▶ **Task directions**: Your answer must be the full set of records, copied exactly, with no pictures in it.

▶ **Data provided**:
* * * *
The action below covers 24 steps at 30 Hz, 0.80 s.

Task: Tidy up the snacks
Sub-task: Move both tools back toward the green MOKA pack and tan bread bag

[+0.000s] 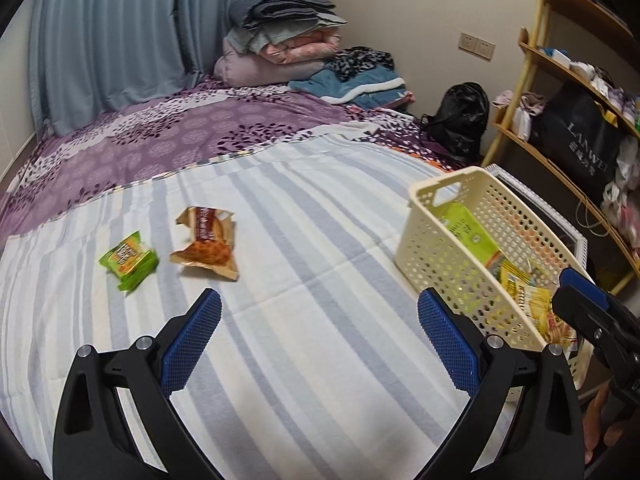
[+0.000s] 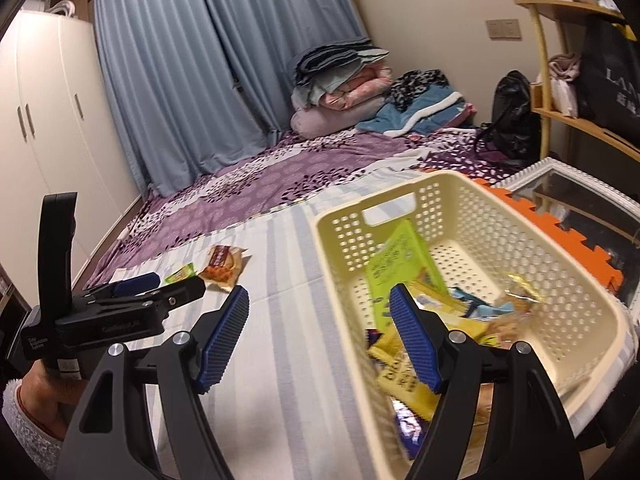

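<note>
A small green snack packet [image 1: 129, 260] and a brown pastry wrapper [image 1: 208, 242] lie on the striped blanket [image 1: 300, 320], ahead and left of my left gripper [image 1: 319, 312]. That gripper is wide open and holds nothing. A cream perforated basket [image 1: 436, 248] stands at the right with several snack packets inside, a tall green one [image 2: 394, 264] leaning on its wall. My right gripper [image 2: 318, 306] hangs open over the basket's [image 2: 532, 240] near left rim with nothing between its fingers. In the right wrist view the left gripper [image 2: 144, 286] shows at the left, with the brown wrapper [image 2: 224, 266] beyond it.
The bed carries a purple patterned sheet [image 1: 160, 136] with folded bedding [image 1: 280, 40] stacked at the far end. A black bag [image 1: 460, 120], a wooden shelf [image 1: 560, 80] and a glass-topped side table [image 2: 580, 208] stand to the right. A white wardrobe [image 2: 44, 120] is on the left.
</note>
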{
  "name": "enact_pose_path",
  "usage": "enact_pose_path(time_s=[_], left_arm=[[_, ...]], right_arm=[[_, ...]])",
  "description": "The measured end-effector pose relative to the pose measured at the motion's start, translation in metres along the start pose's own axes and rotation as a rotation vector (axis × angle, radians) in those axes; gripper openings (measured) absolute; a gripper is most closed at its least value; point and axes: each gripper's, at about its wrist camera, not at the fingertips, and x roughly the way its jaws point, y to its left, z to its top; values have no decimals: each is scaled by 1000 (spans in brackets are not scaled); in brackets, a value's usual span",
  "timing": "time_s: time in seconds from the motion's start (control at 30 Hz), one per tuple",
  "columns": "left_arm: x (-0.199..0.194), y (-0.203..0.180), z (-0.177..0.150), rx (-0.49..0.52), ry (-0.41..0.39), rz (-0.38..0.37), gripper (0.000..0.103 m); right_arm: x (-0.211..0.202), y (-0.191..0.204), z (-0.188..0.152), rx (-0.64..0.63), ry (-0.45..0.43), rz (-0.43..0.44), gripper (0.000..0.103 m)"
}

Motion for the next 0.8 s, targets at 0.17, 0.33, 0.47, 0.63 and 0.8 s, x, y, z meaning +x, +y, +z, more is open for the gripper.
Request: enact_pose_path(time_s=[0.17,0.33,0.47,0.63,0.8], left_arm=[[0,25,-1,-40,-4,33,100],[3,51,-3,-71,-3,85,100],[5,68,-5,-101,3,99,100],[9,84,-6,-115,6,127,100],[15,102,-7,-142,15,142,100]], right_arm=[[15,27,0,-58,19,15,81],[30,54,-5,-125,39,32,84],[49,67,-8,-146,80,55,84],[72,82,-13,-161,126,75,88],[95,94,-17,-175,175,98,92]])
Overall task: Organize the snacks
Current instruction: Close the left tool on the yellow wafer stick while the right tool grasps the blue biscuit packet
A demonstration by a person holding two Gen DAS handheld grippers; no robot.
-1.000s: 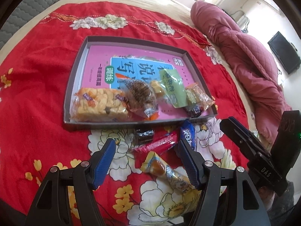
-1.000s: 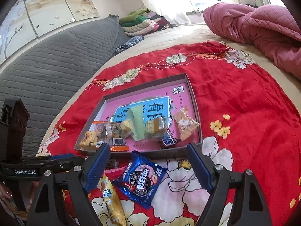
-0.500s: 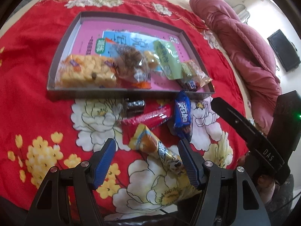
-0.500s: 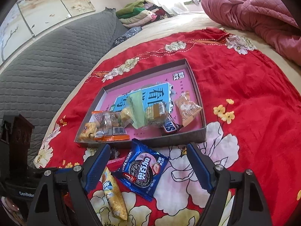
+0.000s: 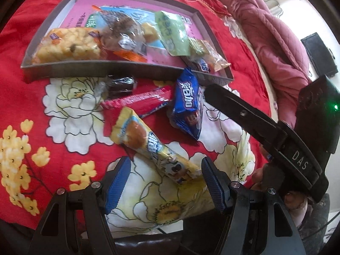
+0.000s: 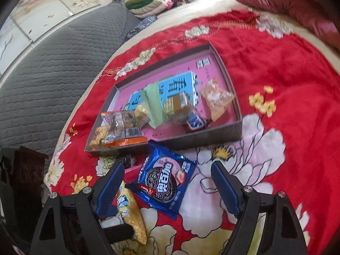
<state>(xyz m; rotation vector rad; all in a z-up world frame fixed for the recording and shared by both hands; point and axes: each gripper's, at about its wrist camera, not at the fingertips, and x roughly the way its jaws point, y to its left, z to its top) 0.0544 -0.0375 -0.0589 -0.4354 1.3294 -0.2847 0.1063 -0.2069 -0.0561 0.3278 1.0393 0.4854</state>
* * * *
▶ **Answer to this task**:
The action below covers 24 steps at 30 Hz, 0.80 s.

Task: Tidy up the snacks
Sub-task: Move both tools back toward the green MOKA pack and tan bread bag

[+0.000s] 
[+0.000s] 

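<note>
A small green snack packet [image 1: 129, 260] and a brown pastry wrapper [image 1: 208, 242] lie on the striped blanket [image 1: 300, 320], ahead and left of my left gripper [image 1: 319, 312]. That gripper is wide open and holds nothing. A cream perforated basket [image 1: 436, 248] stands at the right with several snack packets inside, a tall green one [image 2: 394, 264] leaning on its wall. My right gripper [image 2: 318, 306] hangs open over the basket's [image 2: 532, 240] near left rim with nothing between its fingers. In the right wrist view the left gripper [image 2: 144, 286] shows at the left, with the brown wrapper [image 2: 224, 266] beyond it.
The bed carries a purple patterned sheet [image 1: 160, 136] with folded bedding [image 1: 280, 40] stacked at the far end. A black bag [image 1: 460, 120], a wooden shelf [image 1: 560, 80] and a glass-topped side table [image 2: 580, 208] stand to the right. A white wardrobe [image 2: 44, 120] is on the left.
</note>
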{
  "name": "enact_pose_path",
  "usage": "enact_pose_path(time_s=[_], left_arm=[[_, ...]], right_arm=[[_, ...]])",
  "description": "The measured end-effector pose relative to the pose measured at the motion's start, translation in metres along the start pose's own axes and rotation as a rotation vector (axis × angle, radians) in those axes; gripper openings (measured) absolute; a gripper is most closed at its least value; point and axes: each gripper's, at about its wrist camera, not at the fingertips, and x roughly the way its jaws point, y to its left, z to its top; values have no decimals: each is scaled by 1000 (spans in brackets are not scaled); in brackets, a value's usual span",
  "timing": "time_s: time in seconds from the motion's start (control at 30 Hz), one per tuple",
  "columns": "left_arm: x (-0.199..0.194), y (-0.203..0.180), z (-0.177..0.150), rx (-0.49..0.52), ry (-0.41..0.39), rz (-0.38..0.37), gripper (0.000..0.103 m); right_arm: x (-0.211..0.202), y (-0.191..0.204), z (-0.188..0.152), rx (-0.64..0.63), ry (-0.45..0.43), rz (-0.43..0.44), gripper (0.000..0.103 m)"
}

Motion for the next 0.8 s, targets at 0.17, 0.33, 0.47, 0.63 and 0.8 s, x, y, z meaning +x, +y, +z, more is open for the gripper.
Request: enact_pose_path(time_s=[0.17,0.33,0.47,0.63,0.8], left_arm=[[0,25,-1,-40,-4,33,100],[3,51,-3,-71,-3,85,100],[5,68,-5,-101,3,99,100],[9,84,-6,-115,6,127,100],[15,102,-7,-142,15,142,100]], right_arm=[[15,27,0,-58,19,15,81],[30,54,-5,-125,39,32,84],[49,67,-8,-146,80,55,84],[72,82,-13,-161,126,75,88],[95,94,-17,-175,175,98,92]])
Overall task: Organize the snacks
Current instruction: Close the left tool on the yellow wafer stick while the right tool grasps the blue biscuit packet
A demonstration by a person holding two Gen DAS handheld grippers; no robot.
-1.000s: 
-1.000s: 
-0.500s: 
-0.500s: 
+0.000s: 
+0.000s: 
<state>(xyz m; rotation vector rad; all in a z-up world frame fixed for the recording and shared by both hands; point and axes: each gripper's, at about its wrist camera, not at the fingertips, and x roughly the way its jaws point, y to its left, z to its top) 0.0544 -0.0375 -0.0589 -0.4354 1.3294 -0.2847 0.1063 -0.2069 -0.0561 0.3278 1.0393 0.4854</state>

The work on this exercise is finished.